- [The problem]
Give back the data exactly, with no images.
Dataset extract: Begin
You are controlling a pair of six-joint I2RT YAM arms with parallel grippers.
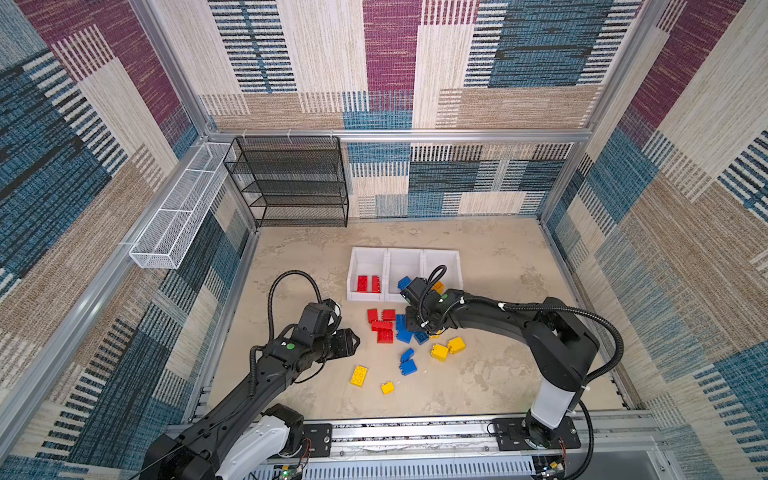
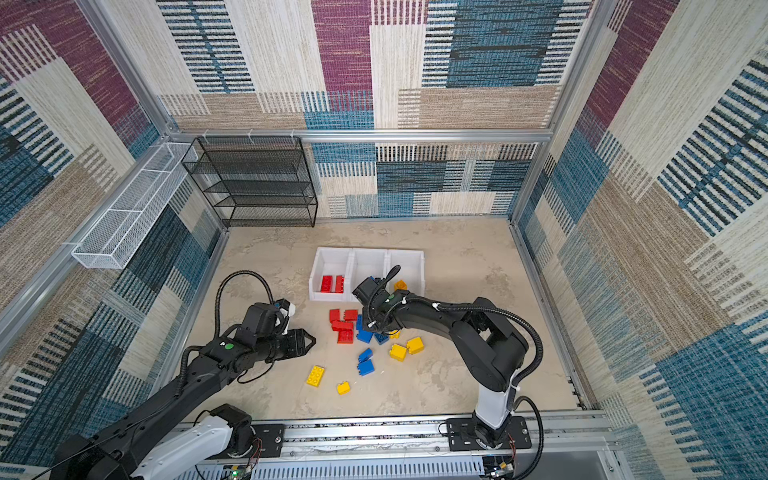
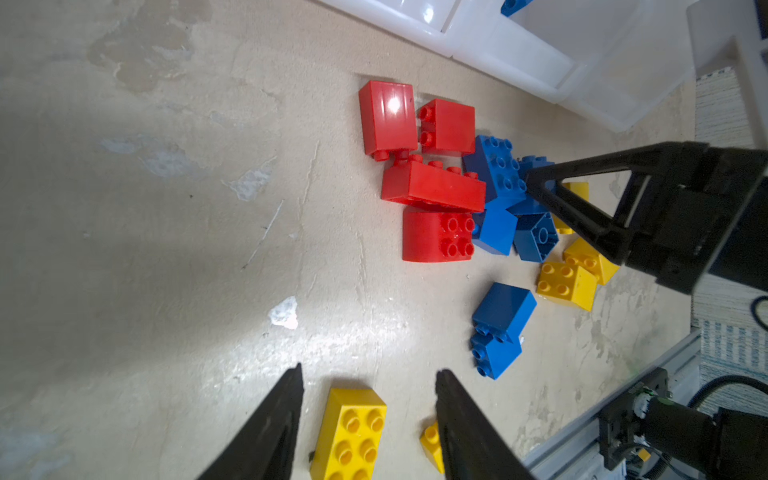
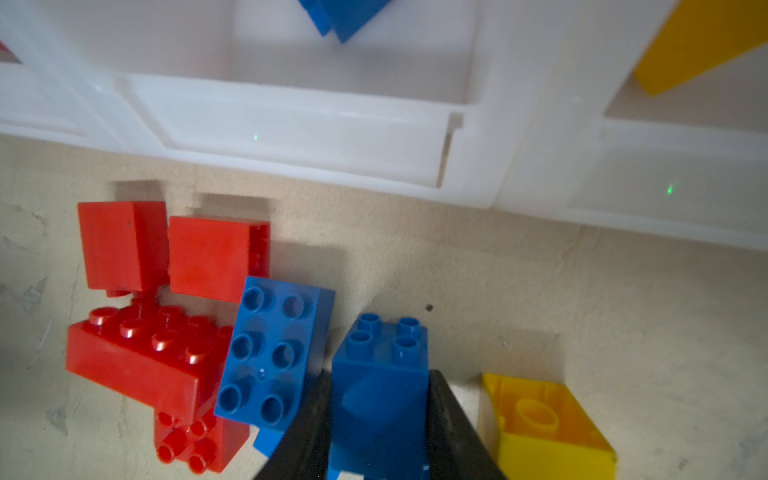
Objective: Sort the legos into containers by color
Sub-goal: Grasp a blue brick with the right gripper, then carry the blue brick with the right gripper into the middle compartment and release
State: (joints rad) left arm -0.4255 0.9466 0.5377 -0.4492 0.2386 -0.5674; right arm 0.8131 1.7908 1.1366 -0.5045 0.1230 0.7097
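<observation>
In the right gripper, blue lego

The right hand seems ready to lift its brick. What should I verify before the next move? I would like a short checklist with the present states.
1. Right hand shut on the small blue square plastic brick: ok.
2. Blue oblong six-stud brick beside it, clear of the fingers: cannot tell.
3. Middle white plastic bin is the blue one, with a blue brick inside: ok.
4. Left hand open, empty, out of the path: ok.
</observation>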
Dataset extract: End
- [Answer section]
You are controlling a pair of six-joint I2RT YAM arms with parallel grippers.
Objective: Sort the legos into containers by color
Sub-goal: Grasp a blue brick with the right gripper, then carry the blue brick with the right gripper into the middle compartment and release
State: (joints rad) left arm -0.4255 0.9466 0.5377 -0.4492 0.2386 -0.5674; right arm 0.8131 1.7908 1.1366 -0.5045 0.1230 0.7097
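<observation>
In the right gripper, blue lego

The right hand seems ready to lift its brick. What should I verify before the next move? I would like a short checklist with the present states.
1. Right hand shut on the small blue square plastic brick: ok.
2. Blue oblong six-stud brick beside it, clear of the fingers: cannot tell.
3. Middle white plastic bin is the blue one, with a blue brick inside: ok.
4. Left hand open, empty, out of the path: ok.
</observation>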

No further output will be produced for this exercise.